The championship host site format didn't do any favors for the Buckeyes as facing the Bayou Bengals in New Orleans was the worst possible scenario among the four options. To add even more intrigue to this one, the game came just a few weeks after Kirk Herbstreit inaccurately reported that Les Miles would replace Lloyd Carr as the next head coach at Michigan.
Jim Tressel's roster featured the likes of Beanie Wells, Brian Robiskie, Brian Hartline, James Laurinaitis, Vernon Gholston (and his 14 sacks), Marcus Freeman, Malcolm Jenkins, and Kurt Coleman. LSU's offense was led by quarterback Matt Flynn and tailback Jacob Hester. Defensive stars included Ali Highsmith, Craig Steltz, Chevis Jackson, and two-time All-American nose tackle Glen Dorsey.

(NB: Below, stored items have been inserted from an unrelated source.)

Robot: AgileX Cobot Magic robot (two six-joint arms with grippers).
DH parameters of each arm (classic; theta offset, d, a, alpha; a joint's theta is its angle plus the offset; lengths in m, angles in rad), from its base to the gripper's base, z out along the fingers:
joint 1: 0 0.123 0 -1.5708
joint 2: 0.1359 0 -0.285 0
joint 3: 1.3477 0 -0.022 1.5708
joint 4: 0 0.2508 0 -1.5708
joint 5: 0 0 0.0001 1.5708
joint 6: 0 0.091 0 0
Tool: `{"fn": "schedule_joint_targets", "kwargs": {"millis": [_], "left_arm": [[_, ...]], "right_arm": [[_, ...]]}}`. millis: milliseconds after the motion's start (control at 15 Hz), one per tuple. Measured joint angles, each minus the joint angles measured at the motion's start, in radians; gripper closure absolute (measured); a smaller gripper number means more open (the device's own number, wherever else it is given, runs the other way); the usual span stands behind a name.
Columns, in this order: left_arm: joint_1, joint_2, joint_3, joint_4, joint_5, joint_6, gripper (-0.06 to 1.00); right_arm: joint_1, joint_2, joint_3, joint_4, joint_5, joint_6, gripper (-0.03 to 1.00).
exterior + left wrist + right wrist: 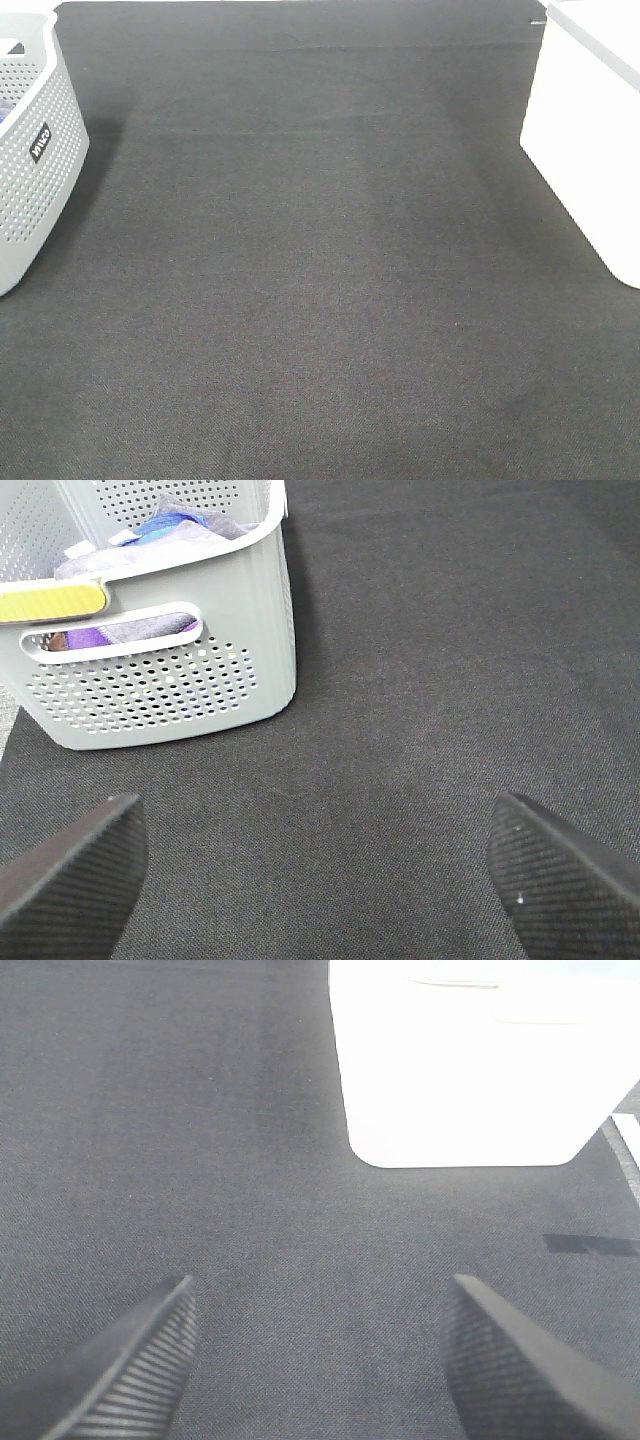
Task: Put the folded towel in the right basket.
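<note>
Two baskets [35, 150] [590, 130] flank bare black cloth [320, 280].

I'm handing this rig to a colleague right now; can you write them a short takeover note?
Left hand: open, empty, above the mat near the grey perforated basket, which holds mixed cloth items.
Right hand: open, empty, facing the white basket.
The black mat between the baskets shows no folded towel.
Done: cannot tell; the white basket's inside is not visible.
Left: find the towel, check the white basket first.
</note>
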Motion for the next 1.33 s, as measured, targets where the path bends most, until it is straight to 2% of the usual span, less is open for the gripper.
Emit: {"fn": "schedule_joint_targets", "kwargs": {"millis": [1333], "left_arm": [[0.0,0.0,0.0,0.0,0.0,0.0,0.07]], "right_arm": [[0.0,0.0,0.0,0.0,0.0,0.0,0.31]]}}
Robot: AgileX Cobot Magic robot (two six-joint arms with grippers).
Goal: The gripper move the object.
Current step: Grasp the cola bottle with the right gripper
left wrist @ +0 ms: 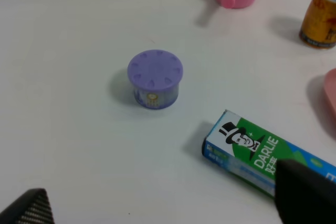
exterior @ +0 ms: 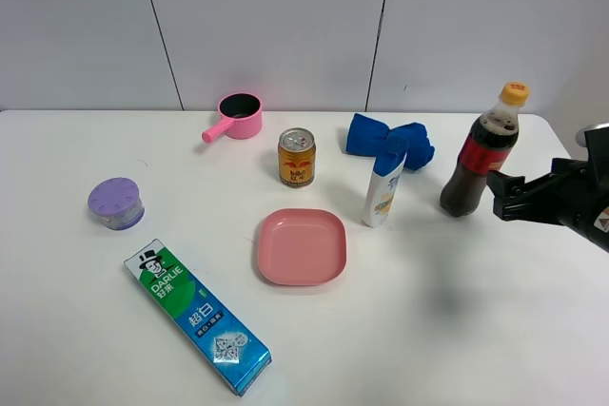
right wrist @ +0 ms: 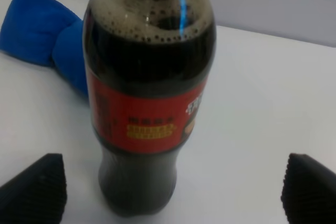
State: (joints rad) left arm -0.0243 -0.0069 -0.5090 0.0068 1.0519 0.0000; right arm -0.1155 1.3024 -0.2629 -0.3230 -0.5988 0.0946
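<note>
The cola bottle (exterior: 482,152) stands upright at the right of the table, with dark drink, red label and yellow cap. My right gripper (exterior: 502,197) is open just to its right, level with its lower half, not touching it. In the right wrist view the bottle (right wrist: 148,93) stands ahead of and between the two spread fingertips (right wrist: 35,191), closer to that one. My left gripper (left wrist: 168,208) is open above the table's left part and holds nothing; it is out of the exterior view.
A white-blue squeeze bottle (exterior: 385,187) and a blue cloth (exterior: 388,141) stand left of the cola bottle. A gold-red can (exterior: 296,157), pink plate (exterior: 301,246), pink pot (exterior: 238,116), toothpaste box (exterior: 195,319) and purple jar (exterior: 116,203) lie further left.
</note>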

Things actually started off quite well in New Orleans as Ohio State got up to 10-0 first-quarter lead. It was less than 90 seconds into the game when Beanie Wells dashed for a 65-yard score. Todd Boeckman hit Brandon Saine on a 44-yard pass that eventually led to a field goal to put the Buckeyes up 10-0 early on in the first.
Things didn't go quite as well after the game's opening quarter. The Tigers scored 31 unanswered points thanks mostly to a 21-point barrage in the second frame. Beanie Wells ended up with 20 carries for 146 yards and the touchdown, and many felt the Buckeyes gave up on the run a bit too early.
LSU didn't have much of an answer for the ground game – at least not early on – and things took a turn for the worse when Todd Boeckman tossed a second-quarter interception that led to a two-touchdown Tiger lead. A blocked Ryan Pretorius field goal attempt also didn't help matters.
It clearly wasn't Boeckman's day as he went 15 of 26 for 208 yards with two scores and three turnovers. LSU brought constant pressure and it helped to bring his season total up to 14 interceptions. Brian Hartline was the game's leading receiver with six catches for 75 yards and a score. Robiskie pitched in with five for 50 and a score of his own.
Quarterback Matt Flynn earned MVP honors for the Tigers as he threw for 174 yards with four touchdowns and one interception courtesy of Malcolm Jenkins. Hester ran for 86 and a score while tight end Richard Dickson added two receiving touchdowns. Ohio State outgained LSU 353 to 326 total yards, but turnovers, penalties, and some missed opportunities were too much to overcome.
The game itself only helped to perpetuate the "SEC owns Ohio State" theory as it brought the Buckeyes to 0-9 in bowl games against teams from the Southeast. We were living in a weird world where fans of Tennessee and South Carolina were pounding their chests when Florida or LSU took home the trophy. And that really only made things worse.
The Buckeyes were able to take down Arkansas two years later in the Sugar Bowl (though later vacated), but the program really didn't get over the SEC hump until Urban Meyer came to town and Ezekiel Elliott put an end to the 2014 Alabama hype train.